Thanks for the clarification… I was indeed not aware

You have a right, I spent lot of time trying to translate jinja templates to JS, without success. With your example finally I did what I needed, but also with totally different style. First I started to prepare displaying of human-readable time, but due to fact that my language has one of most crazy grammars in the world and simple “plural” function is absolutely not enough (I would need few separate), I started to think how to do displaying more simple.
Finally I stated that in fact I don’t need exact time, quite enough is simple information whether active window is really active now, or it was active minute ago, 5min ago, 1 hour ago or 1 day ago. So i did it with colors. This part of code:

                - type: custom:button-card
                  color_type: label-card
                  color: |
                    [[[
                      var statestr = (states['sensor.jarek_lastactive'] === undefined || states['sensor.jarek_lastactive'].state === undefined) ? null : states['sensor.jarek_lastactive'].state;
                      var date = (statestr && states['sensor.jarek_lastactive'].attributes.device_class === 'timestamp') ? new Date(statestr) : null;
                      let now = new Date();
                      var tdelta = Math.floor((now - date)/1000);;
                      var value;
                      if (tdelta < 2)
                        value = 'lightgreen';
                      else if (tdelta < 10)
                        value = 'mediumseagreen';
                      else if (tdelta < 60)
                        value = 'green';
                      else if (tdelta < 300)
                        value = 'MediumAquaMarine';
                      else if (tdelta < 3600)
                        value = 'Turquoise';
                      else if (tdelta < 86400)
                        value = 'Wheat';
                      else 
                        value = 'Gray';
                      return value;
                    ]]]
                  name: |
                    [[[ return states['sensor.jarek_activewindow'].state; ]]]

And whole entity, at now only two PC’s are monitoring: mine for tests, and my son’s (not switched on yet today):

image

To do: maybe any possibility to send simple text message, which will appear direct onto the screen.

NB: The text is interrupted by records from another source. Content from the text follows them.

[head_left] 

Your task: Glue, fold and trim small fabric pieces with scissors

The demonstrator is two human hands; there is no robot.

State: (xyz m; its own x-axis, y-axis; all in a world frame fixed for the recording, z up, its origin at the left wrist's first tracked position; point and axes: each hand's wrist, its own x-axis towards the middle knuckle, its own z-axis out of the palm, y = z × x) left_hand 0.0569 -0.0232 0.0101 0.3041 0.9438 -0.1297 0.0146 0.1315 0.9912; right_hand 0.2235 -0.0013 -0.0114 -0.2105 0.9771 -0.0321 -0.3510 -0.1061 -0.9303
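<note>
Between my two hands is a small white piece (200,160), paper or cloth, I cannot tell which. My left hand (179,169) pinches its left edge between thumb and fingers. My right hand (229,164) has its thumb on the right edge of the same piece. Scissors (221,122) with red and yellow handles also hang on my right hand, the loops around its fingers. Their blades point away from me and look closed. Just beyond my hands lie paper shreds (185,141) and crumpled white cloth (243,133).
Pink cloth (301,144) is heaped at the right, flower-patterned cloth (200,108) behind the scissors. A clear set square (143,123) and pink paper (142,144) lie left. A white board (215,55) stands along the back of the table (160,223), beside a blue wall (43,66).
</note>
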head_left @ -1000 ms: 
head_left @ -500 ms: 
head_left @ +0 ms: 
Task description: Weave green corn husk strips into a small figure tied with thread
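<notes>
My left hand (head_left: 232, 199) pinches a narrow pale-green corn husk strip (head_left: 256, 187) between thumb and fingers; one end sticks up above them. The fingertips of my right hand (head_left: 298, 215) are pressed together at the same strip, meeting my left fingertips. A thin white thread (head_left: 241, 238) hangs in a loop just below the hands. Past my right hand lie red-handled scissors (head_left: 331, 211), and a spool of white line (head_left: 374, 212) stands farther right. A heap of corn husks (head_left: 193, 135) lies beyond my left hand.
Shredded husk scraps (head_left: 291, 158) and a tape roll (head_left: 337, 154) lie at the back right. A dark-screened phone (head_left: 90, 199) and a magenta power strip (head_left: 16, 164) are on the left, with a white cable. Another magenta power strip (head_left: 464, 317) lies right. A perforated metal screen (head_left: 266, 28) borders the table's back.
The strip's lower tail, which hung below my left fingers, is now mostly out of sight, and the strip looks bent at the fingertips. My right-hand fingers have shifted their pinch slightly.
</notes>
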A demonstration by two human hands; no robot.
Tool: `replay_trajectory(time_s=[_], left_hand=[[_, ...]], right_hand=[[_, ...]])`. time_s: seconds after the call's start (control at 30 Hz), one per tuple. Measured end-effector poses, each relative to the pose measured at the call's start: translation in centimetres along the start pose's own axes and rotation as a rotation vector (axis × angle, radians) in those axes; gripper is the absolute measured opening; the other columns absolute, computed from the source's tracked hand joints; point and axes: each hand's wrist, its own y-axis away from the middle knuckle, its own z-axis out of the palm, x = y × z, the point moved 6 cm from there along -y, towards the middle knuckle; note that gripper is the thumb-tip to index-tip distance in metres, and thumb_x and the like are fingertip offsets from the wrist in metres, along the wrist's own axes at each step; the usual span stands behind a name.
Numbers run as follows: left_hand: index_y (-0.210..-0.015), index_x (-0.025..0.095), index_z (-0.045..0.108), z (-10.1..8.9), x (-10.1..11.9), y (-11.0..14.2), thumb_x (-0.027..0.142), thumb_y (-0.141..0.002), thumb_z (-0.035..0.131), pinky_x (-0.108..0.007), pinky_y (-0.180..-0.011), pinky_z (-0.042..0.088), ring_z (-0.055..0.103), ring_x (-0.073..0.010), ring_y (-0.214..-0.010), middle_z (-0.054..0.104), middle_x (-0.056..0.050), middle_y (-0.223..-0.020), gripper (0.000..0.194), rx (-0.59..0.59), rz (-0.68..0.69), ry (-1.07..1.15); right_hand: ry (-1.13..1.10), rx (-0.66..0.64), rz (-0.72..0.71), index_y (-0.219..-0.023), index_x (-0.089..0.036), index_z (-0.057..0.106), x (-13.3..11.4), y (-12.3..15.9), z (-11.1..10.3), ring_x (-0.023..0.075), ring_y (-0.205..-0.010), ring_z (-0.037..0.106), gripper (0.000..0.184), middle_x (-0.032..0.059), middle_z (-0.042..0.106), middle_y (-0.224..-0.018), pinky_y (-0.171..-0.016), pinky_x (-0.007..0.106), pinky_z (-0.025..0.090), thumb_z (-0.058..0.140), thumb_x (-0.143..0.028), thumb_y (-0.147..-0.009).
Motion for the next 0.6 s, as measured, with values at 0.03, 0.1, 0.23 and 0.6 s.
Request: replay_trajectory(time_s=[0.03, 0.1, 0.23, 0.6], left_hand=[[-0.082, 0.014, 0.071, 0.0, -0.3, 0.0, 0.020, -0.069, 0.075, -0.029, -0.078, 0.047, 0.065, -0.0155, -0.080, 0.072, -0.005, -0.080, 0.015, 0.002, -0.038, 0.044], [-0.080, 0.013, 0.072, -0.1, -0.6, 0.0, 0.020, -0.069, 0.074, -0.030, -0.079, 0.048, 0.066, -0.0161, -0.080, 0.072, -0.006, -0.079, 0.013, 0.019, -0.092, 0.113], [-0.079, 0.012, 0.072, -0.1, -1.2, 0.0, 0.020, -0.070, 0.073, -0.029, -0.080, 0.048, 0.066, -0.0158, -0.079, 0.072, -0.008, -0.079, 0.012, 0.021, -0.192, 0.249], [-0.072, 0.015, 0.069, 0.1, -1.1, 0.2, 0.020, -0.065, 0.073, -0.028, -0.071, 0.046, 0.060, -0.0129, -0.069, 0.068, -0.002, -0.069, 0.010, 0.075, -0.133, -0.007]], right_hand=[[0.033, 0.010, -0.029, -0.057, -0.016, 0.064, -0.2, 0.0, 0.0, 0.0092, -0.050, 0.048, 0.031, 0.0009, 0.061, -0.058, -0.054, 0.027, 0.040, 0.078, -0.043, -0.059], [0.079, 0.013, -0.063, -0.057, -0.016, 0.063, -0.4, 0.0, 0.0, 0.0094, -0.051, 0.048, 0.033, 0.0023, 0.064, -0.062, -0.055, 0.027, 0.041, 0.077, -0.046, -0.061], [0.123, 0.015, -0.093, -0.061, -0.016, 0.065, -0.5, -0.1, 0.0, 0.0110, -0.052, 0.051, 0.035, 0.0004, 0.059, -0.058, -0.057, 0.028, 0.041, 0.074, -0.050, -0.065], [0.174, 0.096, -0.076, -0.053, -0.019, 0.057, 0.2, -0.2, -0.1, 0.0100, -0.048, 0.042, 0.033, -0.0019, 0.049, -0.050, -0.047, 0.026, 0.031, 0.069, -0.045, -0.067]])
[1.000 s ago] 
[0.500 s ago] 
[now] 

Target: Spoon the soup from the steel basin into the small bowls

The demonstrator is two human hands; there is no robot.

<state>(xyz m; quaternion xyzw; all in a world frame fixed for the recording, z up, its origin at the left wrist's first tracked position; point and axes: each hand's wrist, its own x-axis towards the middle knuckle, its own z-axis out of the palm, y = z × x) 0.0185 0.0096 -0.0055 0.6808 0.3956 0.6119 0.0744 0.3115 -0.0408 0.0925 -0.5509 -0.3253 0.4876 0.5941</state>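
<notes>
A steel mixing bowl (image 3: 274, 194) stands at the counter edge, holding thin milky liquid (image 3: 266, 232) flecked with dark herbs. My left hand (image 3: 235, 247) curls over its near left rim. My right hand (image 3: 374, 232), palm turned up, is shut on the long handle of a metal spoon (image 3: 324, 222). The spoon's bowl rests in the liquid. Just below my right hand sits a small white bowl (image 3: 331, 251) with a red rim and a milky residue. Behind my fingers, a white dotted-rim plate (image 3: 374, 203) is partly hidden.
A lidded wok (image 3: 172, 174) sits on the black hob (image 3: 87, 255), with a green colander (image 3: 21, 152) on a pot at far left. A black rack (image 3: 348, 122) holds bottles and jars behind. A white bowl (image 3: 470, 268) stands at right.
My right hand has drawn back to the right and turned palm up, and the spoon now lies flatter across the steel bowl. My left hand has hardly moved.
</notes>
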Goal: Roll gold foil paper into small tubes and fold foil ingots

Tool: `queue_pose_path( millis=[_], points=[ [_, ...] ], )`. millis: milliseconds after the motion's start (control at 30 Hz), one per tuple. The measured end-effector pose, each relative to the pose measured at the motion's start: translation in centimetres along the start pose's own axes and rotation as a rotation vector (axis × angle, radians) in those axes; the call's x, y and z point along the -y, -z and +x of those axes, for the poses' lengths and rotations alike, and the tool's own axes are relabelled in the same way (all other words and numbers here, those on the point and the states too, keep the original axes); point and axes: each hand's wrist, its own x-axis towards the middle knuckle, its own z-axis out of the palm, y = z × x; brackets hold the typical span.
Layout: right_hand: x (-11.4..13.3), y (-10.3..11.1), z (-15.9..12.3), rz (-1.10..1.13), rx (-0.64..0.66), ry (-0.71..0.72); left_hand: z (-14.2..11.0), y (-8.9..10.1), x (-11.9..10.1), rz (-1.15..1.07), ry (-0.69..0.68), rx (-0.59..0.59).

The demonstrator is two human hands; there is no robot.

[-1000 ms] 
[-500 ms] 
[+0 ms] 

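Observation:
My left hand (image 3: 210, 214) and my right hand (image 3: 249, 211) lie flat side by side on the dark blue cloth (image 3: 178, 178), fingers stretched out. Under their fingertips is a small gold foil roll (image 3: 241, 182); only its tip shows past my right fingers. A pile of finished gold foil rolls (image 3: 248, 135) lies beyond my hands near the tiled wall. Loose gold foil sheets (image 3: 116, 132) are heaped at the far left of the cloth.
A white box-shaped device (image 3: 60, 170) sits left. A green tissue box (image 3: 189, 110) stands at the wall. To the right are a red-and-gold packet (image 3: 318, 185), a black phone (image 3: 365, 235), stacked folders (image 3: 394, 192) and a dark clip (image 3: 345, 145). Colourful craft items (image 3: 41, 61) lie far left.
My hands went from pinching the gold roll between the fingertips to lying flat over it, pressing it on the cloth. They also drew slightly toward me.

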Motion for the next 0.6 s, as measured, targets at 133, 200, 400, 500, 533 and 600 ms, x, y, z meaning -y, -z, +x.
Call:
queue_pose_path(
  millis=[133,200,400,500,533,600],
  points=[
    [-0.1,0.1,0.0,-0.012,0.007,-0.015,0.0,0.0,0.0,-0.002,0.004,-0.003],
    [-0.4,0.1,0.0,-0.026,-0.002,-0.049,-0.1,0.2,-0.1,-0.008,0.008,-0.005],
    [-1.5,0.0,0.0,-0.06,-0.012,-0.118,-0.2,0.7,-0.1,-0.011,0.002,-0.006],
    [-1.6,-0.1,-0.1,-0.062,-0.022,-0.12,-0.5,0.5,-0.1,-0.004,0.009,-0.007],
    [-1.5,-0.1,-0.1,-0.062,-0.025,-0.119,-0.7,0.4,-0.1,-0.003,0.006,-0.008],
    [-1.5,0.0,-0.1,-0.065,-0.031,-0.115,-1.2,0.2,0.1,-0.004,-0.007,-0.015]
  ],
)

I can imagine this feeling, when during final war in my son’s lovest game, screen will be covered by popup “stop playing, go doing homework NOW!!!”… :grin: :joy:

2 Likes

This worked perfectly in the custom button card I am using. I had been searching for hours to convert uptime to a “time since” in JS and could not find anything anywhere else. I did have to remove the first line “entity_id = (entity…” to make it work. I suppose because the entity is already defined. Thank You for posting this!

I know I could have made a template sensor, but I have gotten most everything out of my config file and took it as a challenge to get this to work in my card.